What does this shared_ptr snippet say?

void del(void(*)()) {}
 
void fun() {}
 
int main()
{
    std::shared_ptr<void()> ee(fun, del);
    (*ee)();
}

This is a piece of code found on cppreference.com, I am trying to understand shared_ptr uses and this is an example I came across. I tried running this and making some modifications to this like adding cout statements inside the function body but I am unable to understand what is exactly happening here.

Adding a bit more of context related to my doubt,

My doubts specifically include:

  1. This shared_ptr ee gets initialised with a function so why does simply std::shared_ptr<void()>ee(fun); not work?
  2. Why do we have 2 functions in the constructor of ee ( I am assuming shared_ptr implementation is a class)?
  3. Why does del have to take in a function pointer as its argument? What is the significance of that here?
Solution 
  • template <class Y, class Deleter>
std::shared_ptr(Y* ptr, Deleter d);
    1. This shared_ptr ee gets initialised with a function so why does simply std::shared_ptr<void()>ee(fun); not work?

    The point is to create a context in which del is called after fun no matter what else is happening in the function in which ee is declared. It protects against early returns and exceptions.
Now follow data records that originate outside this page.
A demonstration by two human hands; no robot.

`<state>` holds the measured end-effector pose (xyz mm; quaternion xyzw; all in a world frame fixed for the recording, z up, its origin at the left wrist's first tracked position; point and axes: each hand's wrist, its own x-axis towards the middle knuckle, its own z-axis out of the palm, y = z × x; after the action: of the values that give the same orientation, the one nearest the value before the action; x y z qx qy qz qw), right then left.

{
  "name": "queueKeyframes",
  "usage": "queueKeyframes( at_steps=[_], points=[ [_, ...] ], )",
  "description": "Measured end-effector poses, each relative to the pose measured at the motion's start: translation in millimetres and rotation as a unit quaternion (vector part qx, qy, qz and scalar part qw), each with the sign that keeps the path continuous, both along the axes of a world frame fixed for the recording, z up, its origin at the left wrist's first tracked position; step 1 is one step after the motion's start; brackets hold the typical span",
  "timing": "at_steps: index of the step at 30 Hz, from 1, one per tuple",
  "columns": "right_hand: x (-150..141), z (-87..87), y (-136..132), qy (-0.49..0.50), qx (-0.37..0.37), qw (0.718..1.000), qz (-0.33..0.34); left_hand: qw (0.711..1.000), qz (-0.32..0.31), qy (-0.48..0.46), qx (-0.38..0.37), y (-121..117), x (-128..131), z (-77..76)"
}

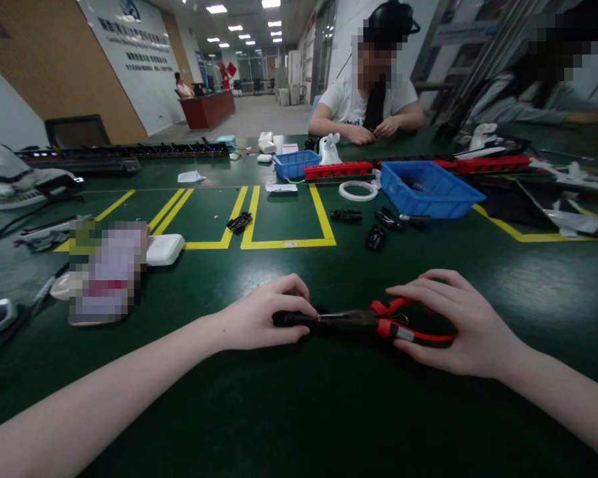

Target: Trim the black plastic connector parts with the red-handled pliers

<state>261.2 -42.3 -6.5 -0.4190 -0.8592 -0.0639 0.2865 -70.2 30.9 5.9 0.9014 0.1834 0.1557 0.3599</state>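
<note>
My left hand [266, 318] is closed over a small black part [289, 319] on the green table [299, 411], pinning it down. My right hand [448, 325] wraps round the red and black handles of a pair of pliers [379, 322]. The plier jaws point left and meet the black part between my two hands. Both hands rest low on the table near its front middle.
Loose black parts [376, 237] lie beyond my hands near yellow floor-tape lines [252, 219]. Two blue bins [431, 189] and a tape roll [357, 190] stand farther back. A white box [164, 249] sits at the left. Two people sit across the table.
</note>
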Motion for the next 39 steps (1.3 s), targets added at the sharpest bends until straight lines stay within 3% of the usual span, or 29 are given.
queueKeyframes(
  at_steps=[39],
  points=[
    [4.0, -0.3, 3.0, -0.032, -0.02, 0.999, 0.024, 0.999, -0.001, -0.012, 0.041, 1.5, -1.5, -5.6]
  ],
)
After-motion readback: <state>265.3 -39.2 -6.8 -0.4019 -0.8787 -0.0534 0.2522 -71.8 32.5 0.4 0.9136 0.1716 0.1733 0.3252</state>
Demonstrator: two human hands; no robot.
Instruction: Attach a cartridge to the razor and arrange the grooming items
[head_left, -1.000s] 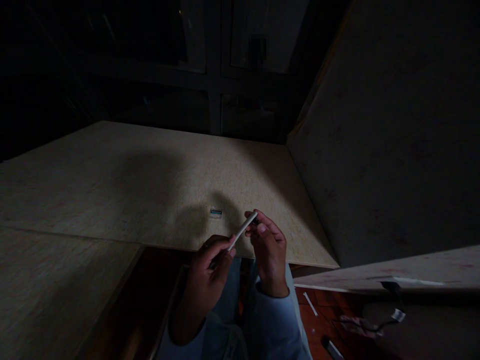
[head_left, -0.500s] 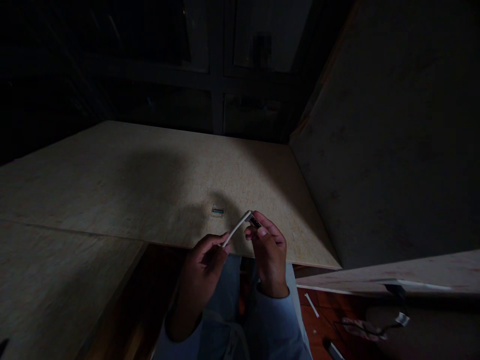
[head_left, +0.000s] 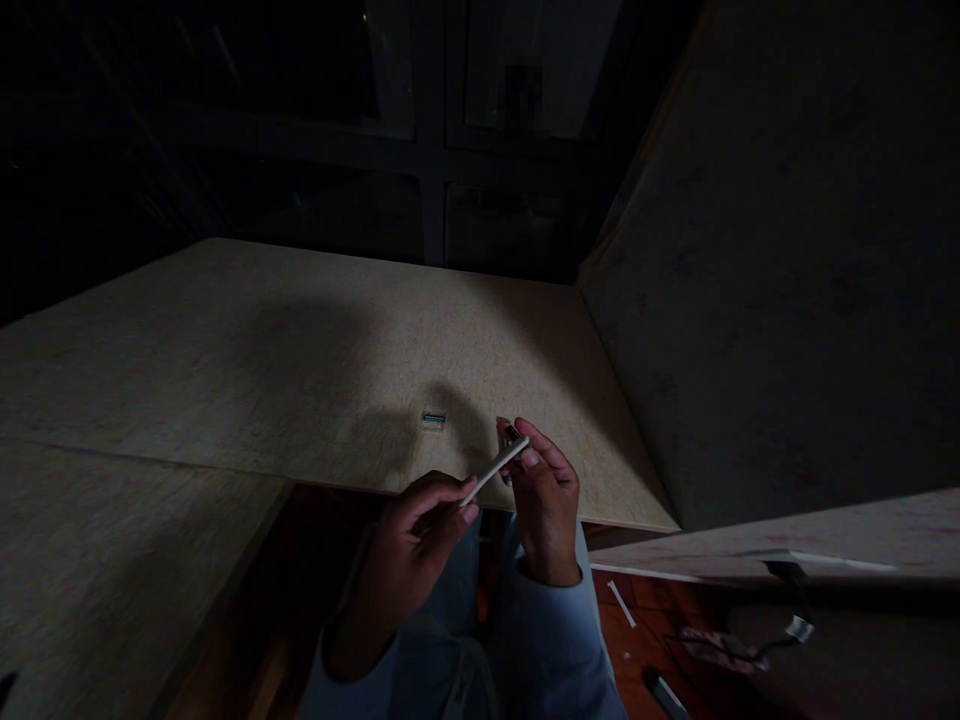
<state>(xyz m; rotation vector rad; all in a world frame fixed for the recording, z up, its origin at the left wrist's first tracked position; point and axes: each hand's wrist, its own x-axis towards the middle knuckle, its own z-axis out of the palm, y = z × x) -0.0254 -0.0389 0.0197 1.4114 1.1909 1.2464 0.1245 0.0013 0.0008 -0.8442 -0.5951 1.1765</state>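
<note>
My left hand (head_left: 416,545) pinches the lower end of a thin white stick (head_left: 489,478) between thumb and fingers. The stick slants up to the right, its far end lying over a small dark piece with metallic edges (head_left: 512,433). That piece is held in the fingertips of my right hand (head_left: 547,505); its exact kind is too dark to tell. Both hands are above the near edge of the table. Just beyond them, on the tabletop, lies a small flat rectangular piece (head_left: 433,420) with a dark and bluish strip, in what looks like a clear case.
The pale stone-patterned tabletop (head_left: 315,330) meets a tall panel (head_left: 780,300) on the right. Dark window frames (head_left: 433,130) stand behind it. On the reddish floor lie a white strip (head_left: 621,604), a dark cable (head_left: 757,660) and a dark elongated object (head_left: 666,695).
The white stick's far end has moved right and slightly down, now crossing over the dark piece. My left hand has shifted right with it. The right hand has turned the piece a little.
</note>
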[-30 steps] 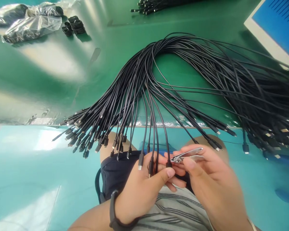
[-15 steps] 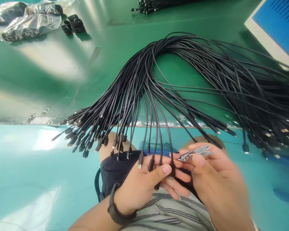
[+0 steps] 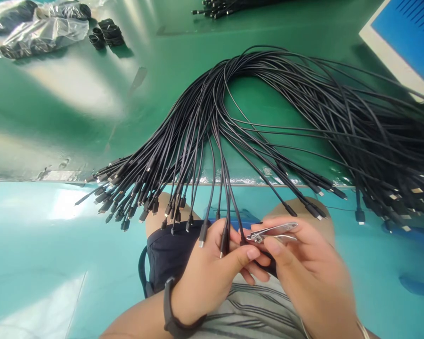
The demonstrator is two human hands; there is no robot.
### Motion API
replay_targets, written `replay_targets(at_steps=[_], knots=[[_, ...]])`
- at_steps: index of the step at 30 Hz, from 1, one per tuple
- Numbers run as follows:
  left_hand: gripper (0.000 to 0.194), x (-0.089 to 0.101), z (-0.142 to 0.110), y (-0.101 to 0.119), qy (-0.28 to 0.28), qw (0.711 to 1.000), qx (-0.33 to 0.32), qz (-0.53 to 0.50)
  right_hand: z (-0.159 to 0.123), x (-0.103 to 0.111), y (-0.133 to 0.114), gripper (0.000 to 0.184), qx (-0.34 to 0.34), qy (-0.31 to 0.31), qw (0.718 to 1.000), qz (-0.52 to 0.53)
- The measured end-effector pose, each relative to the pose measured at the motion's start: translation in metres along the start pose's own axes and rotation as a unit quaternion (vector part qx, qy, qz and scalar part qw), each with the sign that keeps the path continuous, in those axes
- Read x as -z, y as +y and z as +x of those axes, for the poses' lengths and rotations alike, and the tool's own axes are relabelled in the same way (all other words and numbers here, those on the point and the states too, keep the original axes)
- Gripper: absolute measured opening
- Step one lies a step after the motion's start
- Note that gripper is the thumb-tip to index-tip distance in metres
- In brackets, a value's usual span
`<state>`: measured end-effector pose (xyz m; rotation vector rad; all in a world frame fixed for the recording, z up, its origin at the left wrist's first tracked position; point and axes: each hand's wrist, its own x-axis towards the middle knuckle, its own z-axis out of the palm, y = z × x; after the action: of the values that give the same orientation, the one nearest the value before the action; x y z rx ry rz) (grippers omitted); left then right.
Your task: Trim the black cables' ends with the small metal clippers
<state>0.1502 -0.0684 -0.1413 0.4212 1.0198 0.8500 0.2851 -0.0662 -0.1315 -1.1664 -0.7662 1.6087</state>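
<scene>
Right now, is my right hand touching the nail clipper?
Touching: the head view shows the right hand pinching the steel nail clipper between its thumb and fingers.

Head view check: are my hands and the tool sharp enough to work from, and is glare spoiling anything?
In the head view, the left hand and right hand look slightly soft, though the nail clipper stays legible; the black cable bundle looks reasonably crisp; glare washes out the green workbench at upper left, away from the hands.

- Cable connectors (image 3: 224, 242) partly hidden by the left hand (image 3: 208, 278)
- Blue-screened panel (image 3: 406, 37) cut off at the top-right corner
- Contents of the plastic bags (image 3: 44, 40) too blurred to tell
</scene>
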Motion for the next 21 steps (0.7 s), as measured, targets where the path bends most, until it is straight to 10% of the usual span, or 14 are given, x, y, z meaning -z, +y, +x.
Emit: replay_targets(at_steps=[13,21], knots=[[0.028,-0.003,0.0,0.001,0.026,0.999,0.02,0.032,0.003,0.003,-0.002,0.011,-0.083,0.025,0.996,0.002],[0.03,0.003,0.003,-0.001,-0.03,0.998,0.046,0.042,0.014,0.011,-0.014,0.006,-0.096,-0.105,0.988,-0.065]])
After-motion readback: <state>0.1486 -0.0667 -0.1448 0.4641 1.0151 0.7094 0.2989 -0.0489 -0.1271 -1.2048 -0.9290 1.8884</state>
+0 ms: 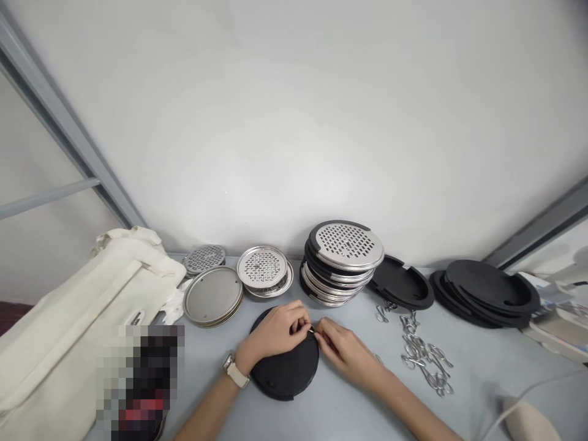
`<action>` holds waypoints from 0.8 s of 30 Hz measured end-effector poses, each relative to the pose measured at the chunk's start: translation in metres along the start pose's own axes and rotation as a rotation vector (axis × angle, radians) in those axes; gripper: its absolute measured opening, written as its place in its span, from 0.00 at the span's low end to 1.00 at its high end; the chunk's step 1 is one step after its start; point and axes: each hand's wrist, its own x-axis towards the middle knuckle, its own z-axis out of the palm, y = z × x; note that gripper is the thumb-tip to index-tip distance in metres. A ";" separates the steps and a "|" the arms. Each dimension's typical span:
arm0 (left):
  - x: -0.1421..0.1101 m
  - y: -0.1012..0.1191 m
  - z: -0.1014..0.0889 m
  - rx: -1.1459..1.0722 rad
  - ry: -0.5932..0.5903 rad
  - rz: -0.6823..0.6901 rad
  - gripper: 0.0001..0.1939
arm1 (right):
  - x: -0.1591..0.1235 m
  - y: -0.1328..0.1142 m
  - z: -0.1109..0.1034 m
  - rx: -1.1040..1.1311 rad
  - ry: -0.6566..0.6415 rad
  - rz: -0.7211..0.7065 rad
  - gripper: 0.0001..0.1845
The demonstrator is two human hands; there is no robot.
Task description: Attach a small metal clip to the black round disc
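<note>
A black round disc [287, 373] with a low rim lies on the table in front of me, partly covered by my left hand. My left hand [282, 327], wearing a watch [236, 369] at the wrist, reaches over the disc with thumb and fingers pinched at its upper right edge. From the other side, my right hand [344, 349] is closed too, its fingertips almost meeting the left ones. Between both sets of fingertips a small shiny metal piece [312, 331] shows at the disc's rim; most of it is hidden.
Perforated metal plates and black discs form a tall stack [349, 245] by the wall. Plain metal discs [214, 295] and perforated plates [263, 267] stand left. Rightward are black discs [482, 288] and loose bent-wire clips [416, 348]. A cream bag [87, 331] fills the left.
</note>
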 end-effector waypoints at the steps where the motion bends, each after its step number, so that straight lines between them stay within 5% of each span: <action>1: 0.000 0.000 0.000 0.009 -0.004 0.005 0.04 | 0.000 0.000 0.000 -0.011 0.006 -0.005 0.09; 24: 0.000 0.006 -0.005 -0.014 -0.057 0.010 0.10 | -0.001 0.004 -0.001 0.049 -0.053 -0.066 0.13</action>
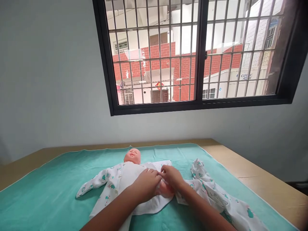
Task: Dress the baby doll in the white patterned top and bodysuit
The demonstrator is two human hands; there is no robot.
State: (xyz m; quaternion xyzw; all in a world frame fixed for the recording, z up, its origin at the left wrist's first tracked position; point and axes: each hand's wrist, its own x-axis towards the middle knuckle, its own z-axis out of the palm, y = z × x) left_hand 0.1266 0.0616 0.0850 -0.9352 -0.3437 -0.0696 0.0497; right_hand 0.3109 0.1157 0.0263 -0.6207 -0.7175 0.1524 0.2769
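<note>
A baby doll (132, 156) lies on its back on a teal mat (53, 183), head toward the window. It wears a white printed top (109, 181) spread open, one sleeve stretched out to the left. My left hand (145, 184) rests flat on the doll's belly over the white cloth. Touching it from the right, my right hand (172, 177) pinches the cloth edge at the doll's side, where bare pink doll skin (166, 190) shows. A second printed garment (216, 194) lies crumpled to the right, under my right forearm.
The mat covers most of a wooden table (260, 179), whose bare edge runs along the right and back. A grey wall and a barred window (192, 54) stand behind the table.
</note>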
    1. Why do we have 2 functions in the constructor of ee ( I am assuming shared_ptr implementation is a class)?

    fun is there mearly to make the shared pointer think it is owning a resource so that it will call the Deleter function when ee goes out of scope.

    1. Why does del have to take in a function pointer as its argument? What is the significance of that here?

    That's because the shared_ptr will call the Deleter function with a pointer to the resource it's owning. Since it's a function pointer, it can't really delete it - but it's needed to fulfill the contract you make when creating a shared pointer to a function.

    The dereferencing of ee and calling the result is for clarity. It could just as well have been fun();, but (*ee)(); is supposed to make readers of the code see the tight connection between the fun call and the necessity to call del when the function returns. It's not a "true" context handler because it opens up for mistakes:

    {
    std::shared_ptr<void()> ee(fun, del);
    // here someone mistakenly adds an early return:
    if (argc == 123) return 1;
    (*ee)();  //  or  fun();
} // del may now be called even if `fun` was never called

    A similar construct without using shared_ptr could look like this:

    void del() {}
void fun() {}

template <class Out>
struct call_context {
    template <class In, class O, class... Args>
    call_context(In&& in, O&& o) : f(std::forward<O>(o)) {
        std::invoke(std::forward<In>(in));
    }
    ~call_context() { f(); }
    Out f;
};
template <class In, class Out>
call_context(In&&, Out&&) -> call_context<Out>;
 
int main()
{
    // call fun and will call del later no matter how `main` is exited:
    call_context cc(fun, del);
}

    Another example:

    #include <iostream>

// same call_context definition as above

void fun() {
    std::cout << "Fun called\n";
}

int main() {
    call_context cc(fun, [] { std::cout << "main exited\n"; });
    std::cout << "---\n";
}

    Output:

    Fun called
---
main exited